Nous n’avons pas à réclamer le droit de choisir comment on veut être instruit, c’est comme le droit de respirer ou le droit de penser. Il faut être drôlement vicieux pour oser parler de « droit à la liberté de pensée », ce n’est pas un droit (un droit est admis, accordé), c’est une nécessité et je trouverais très plaisant de rendre des comptes à un inspecteur ou à une académie de ma décision de te laisser choisir ce que tu désires apprendre et comment. De même que si quelqu’un peut m’apprendre quelque chose, je ne lui demanderai pas d’abord de me sortir ses diplômes ; je m’arrange pour rencontrer les êtres qui désirent partager leurs connaissances. Et je n’ai de permission à demander à personne.

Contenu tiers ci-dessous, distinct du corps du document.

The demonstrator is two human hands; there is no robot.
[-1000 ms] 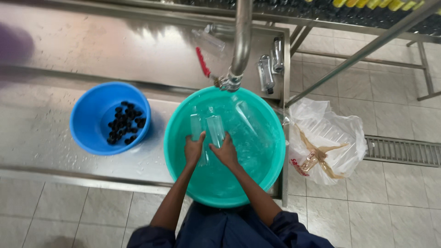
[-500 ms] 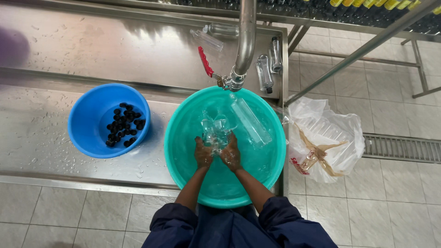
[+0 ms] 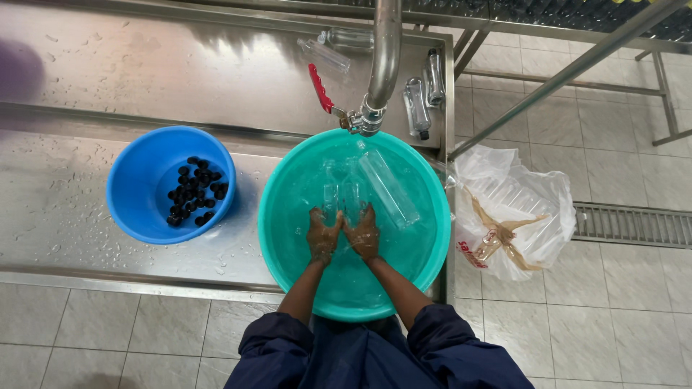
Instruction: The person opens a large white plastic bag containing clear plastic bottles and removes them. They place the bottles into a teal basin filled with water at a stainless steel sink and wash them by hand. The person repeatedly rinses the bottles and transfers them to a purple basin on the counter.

Les enfants aiment offrir ce qu’ils apprennent. Tu te souviens du film sur Zola que tu avais regardé à la télévision (tu avais huit ou neuf ans) et comme tu étais contente de m’apprendre ce que j’ignorais ? On a plaisir à tout âge à transmettre ce qu’on sait (seuls les enseignants prennent ça en horreur), pas seulement transmettre, découvrir aussi. J’ai passé une petite soirée impromptu autour du Grevisse[1] avec une amie, on s’est vraiment régalées ; aucune de nous deux ne s’est sans doute jamais passionnée pour la grammaire dans son enfance mais, là, quel bonheur de pénétrer l’intelligence et l’élégance d’une langue. La grammaire est une ouverture fascinante sur la manière dont une société pense. Rien que la conception du présent, du passé, du parfait et de l’imparfait peut exciter à tout âge n’importe quel esprit un rien fantasque.

Si l’enseignement est possible, il ne peut se fonder, bien évidemment, que sur l’esprit critique ; si les enfants apprennent infiniment plus avec leurs copains qu’avec les adultes (« Quand le chat n’est pas là, les souris pensent[2] »), c’est que leur sens critique est moins inhibé dans un rapport entre pairs : « tu mens », « tu exagères », « c’est pas vrai » permettent à la vraie confiance de se faire jour et l’enfant sait rapidement qui il peut croire, alors que même cette condition fondamentale de tout enseignement est de fait exclue dans le rapport imposé de l’instruction obligée, si bien que le gosse « se débrouille » pour savoir sans comprendre. Il a raison. Il ne fait aucun cas de ce qui se passe entre le maître et lui. Brillant ou médiocre,

  1. Grevisse est l’auteur d’un fameux livre de grammaire.
  2. « Proverbes d’enfants », dans Communes mesures, op. cit.